Neil Young continues to release treasures from his Archives with the latest being Way Down in the Rust Bucket, a beloved, much-bootlegged live document with Crazy Horse joining him on Nov. 13, 1990 at the 800-capacity Catalyst in Santa Cruz, California.
The vocals and instrumentation are as clear as one has come to expect from Young’s Archive releases but Rust Bucket also maintains the ambience of the room.
Running over three hours, the first of the night’s three sets begins with “Country Home,” one of eight numbers taken from Ragged Glory, which was recorded in the spring of 1990 and released in September. It’s apparent before the chorus kicks in that the quartet is locked in as one symbiotic musical entity. The song, like every other number here, stretches out musically into self-contained sonic journeys that lead to satisfying ends. The Catalyst show picks up where Glory left off with controlled ferocity propelled forward by the rhythmic crunch of prime thrash ‘n’ slash Horse. The studio release, this live show and the subsequent tour dates that followed cemented Young’s fitting moniker as the Godfather of Grunge. “Love to Burn,” “Fuckin Up” and “Over and Over” are prime examples of the blistering sculpted grooves that he creates best with guitarist Frank Sampedro, bassist Billy Talbot and drummer Ralph Molina. Another Ragged track, “Days That Used to Be,” rides the fine balance of wistful and defiant without falling into the abyss of mawkish hippie era nostalgia.

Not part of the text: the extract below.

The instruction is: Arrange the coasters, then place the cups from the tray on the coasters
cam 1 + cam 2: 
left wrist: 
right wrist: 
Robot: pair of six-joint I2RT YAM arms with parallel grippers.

After a four-year break when Young played with other musicians, this reunion with CH finds the musicians re-energized and having a good time in these surroundings. That relaxed vibe is accentuated on second set opener “Bite the Bullet” and “Farmer John.” Sampedro and Talbot’s laughter follows the line “Upon the fields of green, where time was just a joke” during “Over and Over” until the chorus starts up again. “Don’t Cry No Tears” has a false ending due to Young’s sudden decision to repeat one of the verses because he’s in the mood to do it. The venue’s proximity to the weed growers in the Emerald Triangle understandably brings “Roll Another Number (For the Road)” in the setlist. Even in this woozy version, the live debut of “Dangerbird, 15 years after appearing on 1975’s “Zuma,” remains a thrill. “T-Bone” gains new life on this evening as the superfuzz groove burner it always wanted to be while “Surfer Joe and Moe the Sleaze” adds lyrics – “Midway Esther and her sister Camille used to fuck all day under the Ferris wheel” – and contains a minor miscue when Young chimes in with the final verse just as the band heads into the final chorus. But, such a thing makes the foursome more endearing as a live sensation that embraces the foibles of human interaction and blossoms because of it.
Every album, except “Life,” that featured the Horse on all the tracks is touched upon here including classics such as “Cinnamon Girl” (with its riff worthy of a hall of fame alongside “Smoke on the Water”), “Like a Hurricane” and an elegant “Cortez the Killer” to end the night.
“Way Down In The Rust Bucket” presents prime primal Young and Crazy Horse that acclimates perfectly to the band’s intimate surroundings. It’s music that’s worthy to be played loud and your neighbors should thank you for it. Legendary promoter Bill Graham dubbed their union as the 3rd Best Garage Band in the World. That night in Santa Cruz they ascended to the top spot.